Transcribe only part of the material below: the lines from the one containing "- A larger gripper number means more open" through the one containing "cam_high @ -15", inclusive, exactly as written.

_Material to process_
● ● ● ● ● ● ●
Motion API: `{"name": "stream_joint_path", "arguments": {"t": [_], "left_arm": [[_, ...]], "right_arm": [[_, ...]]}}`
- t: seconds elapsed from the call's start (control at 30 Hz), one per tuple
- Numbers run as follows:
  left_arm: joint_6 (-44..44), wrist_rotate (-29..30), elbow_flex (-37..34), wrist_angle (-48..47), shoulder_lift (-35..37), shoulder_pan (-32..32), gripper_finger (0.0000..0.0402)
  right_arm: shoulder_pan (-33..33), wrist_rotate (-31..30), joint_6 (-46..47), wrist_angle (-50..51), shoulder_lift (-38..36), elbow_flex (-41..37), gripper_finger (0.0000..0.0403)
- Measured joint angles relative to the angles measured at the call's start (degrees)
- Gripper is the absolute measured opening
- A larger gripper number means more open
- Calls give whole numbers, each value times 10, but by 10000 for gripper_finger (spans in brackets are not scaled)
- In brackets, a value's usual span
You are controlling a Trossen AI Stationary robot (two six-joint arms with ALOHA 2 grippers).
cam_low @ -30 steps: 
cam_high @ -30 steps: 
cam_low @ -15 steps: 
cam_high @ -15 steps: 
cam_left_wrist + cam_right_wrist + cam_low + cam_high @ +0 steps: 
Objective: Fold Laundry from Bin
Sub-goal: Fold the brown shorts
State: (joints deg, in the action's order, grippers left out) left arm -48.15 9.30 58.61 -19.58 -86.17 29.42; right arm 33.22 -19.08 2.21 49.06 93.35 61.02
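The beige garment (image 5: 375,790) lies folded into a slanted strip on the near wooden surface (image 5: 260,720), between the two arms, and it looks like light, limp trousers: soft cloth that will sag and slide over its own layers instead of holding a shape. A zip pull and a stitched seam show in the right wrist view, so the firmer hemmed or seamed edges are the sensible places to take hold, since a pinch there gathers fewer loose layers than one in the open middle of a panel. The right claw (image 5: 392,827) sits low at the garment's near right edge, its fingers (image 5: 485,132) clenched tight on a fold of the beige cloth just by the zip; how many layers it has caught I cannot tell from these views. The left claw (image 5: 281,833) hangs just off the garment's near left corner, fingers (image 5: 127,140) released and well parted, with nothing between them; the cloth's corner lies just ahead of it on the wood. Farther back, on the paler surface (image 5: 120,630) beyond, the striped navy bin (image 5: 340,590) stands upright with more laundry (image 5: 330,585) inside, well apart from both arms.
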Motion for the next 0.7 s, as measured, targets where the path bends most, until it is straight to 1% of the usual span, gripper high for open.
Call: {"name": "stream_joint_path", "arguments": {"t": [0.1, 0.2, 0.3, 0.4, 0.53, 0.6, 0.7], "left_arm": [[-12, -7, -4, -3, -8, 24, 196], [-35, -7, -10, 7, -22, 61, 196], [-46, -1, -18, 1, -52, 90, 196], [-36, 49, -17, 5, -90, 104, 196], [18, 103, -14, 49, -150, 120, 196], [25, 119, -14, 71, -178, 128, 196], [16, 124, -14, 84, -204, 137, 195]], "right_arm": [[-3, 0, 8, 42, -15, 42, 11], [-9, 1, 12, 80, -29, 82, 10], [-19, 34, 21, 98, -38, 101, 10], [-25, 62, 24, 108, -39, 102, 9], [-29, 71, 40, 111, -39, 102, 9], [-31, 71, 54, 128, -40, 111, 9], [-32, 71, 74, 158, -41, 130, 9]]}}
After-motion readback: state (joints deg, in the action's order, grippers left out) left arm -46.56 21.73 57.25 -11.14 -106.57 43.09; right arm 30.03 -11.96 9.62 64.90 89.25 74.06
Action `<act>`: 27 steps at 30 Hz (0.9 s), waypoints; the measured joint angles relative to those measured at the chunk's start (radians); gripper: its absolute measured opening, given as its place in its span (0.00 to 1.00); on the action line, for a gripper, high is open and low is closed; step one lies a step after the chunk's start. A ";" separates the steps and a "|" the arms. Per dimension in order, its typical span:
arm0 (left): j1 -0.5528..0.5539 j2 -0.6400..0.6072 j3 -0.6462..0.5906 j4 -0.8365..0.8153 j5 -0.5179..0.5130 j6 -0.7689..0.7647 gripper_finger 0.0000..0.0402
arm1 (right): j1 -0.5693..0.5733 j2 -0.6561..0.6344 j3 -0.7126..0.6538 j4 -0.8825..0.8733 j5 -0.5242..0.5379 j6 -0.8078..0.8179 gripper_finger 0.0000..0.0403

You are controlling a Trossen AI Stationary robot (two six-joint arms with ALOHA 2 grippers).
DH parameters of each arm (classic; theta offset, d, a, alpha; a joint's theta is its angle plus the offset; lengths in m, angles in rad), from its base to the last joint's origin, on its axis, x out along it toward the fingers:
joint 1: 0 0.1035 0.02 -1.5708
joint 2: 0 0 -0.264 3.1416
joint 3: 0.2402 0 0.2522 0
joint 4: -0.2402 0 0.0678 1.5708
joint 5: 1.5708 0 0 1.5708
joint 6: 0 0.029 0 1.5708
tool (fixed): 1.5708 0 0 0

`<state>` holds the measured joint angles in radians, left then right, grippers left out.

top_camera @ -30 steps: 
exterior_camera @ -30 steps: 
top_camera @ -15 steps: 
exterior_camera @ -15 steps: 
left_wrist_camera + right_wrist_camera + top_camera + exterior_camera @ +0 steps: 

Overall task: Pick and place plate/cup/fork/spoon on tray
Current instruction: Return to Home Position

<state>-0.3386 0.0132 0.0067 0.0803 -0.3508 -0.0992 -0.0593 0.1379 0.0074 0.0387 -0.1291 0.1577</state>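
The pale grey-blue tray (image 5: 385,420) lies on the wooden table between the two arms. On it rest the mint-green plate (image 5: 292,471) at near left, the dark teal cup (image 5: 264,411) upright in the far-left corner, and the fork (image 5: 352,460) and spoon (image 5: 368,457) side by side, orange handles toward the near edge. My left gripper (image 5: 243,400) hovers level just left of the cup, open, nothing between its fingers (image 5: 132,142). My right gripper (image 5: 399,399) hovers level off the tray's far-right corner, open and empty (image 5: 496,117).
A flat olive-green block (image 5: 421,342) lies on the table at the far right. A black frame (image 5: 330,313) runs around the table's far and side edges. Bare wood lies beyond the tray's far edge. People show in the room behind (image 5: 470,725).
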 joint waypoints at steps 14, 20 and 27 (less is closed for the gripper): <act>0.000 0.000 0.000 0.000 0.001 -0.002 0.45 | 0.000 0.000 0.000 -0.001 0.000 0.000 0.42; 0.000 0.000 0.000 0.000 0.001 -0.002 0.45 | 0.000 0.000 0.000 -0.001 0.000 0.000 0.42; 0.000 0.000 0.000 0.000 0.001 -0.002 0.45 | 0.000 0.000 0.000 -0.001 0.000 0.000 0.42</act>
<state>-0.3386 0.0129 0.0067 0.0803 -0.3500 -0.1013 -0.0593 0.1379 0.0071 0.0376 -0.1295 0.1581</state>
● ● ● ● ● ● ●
_Your response_
- A larger gripper number means more open
- Calls give whole numbers, each value times 10, but by 10000 for gripper_finger (spans in brackets are not scaled)
- In brackets, a value's usual span
You are controlling a Trossen AI Stationary robot (two six-joint arms with ALOHA 2 grippers).
cam_low @ -30 steps: 
cam_high @ -30 steps: 
cam_low @ -15 steps: 
cam_high @ -15 steps: 

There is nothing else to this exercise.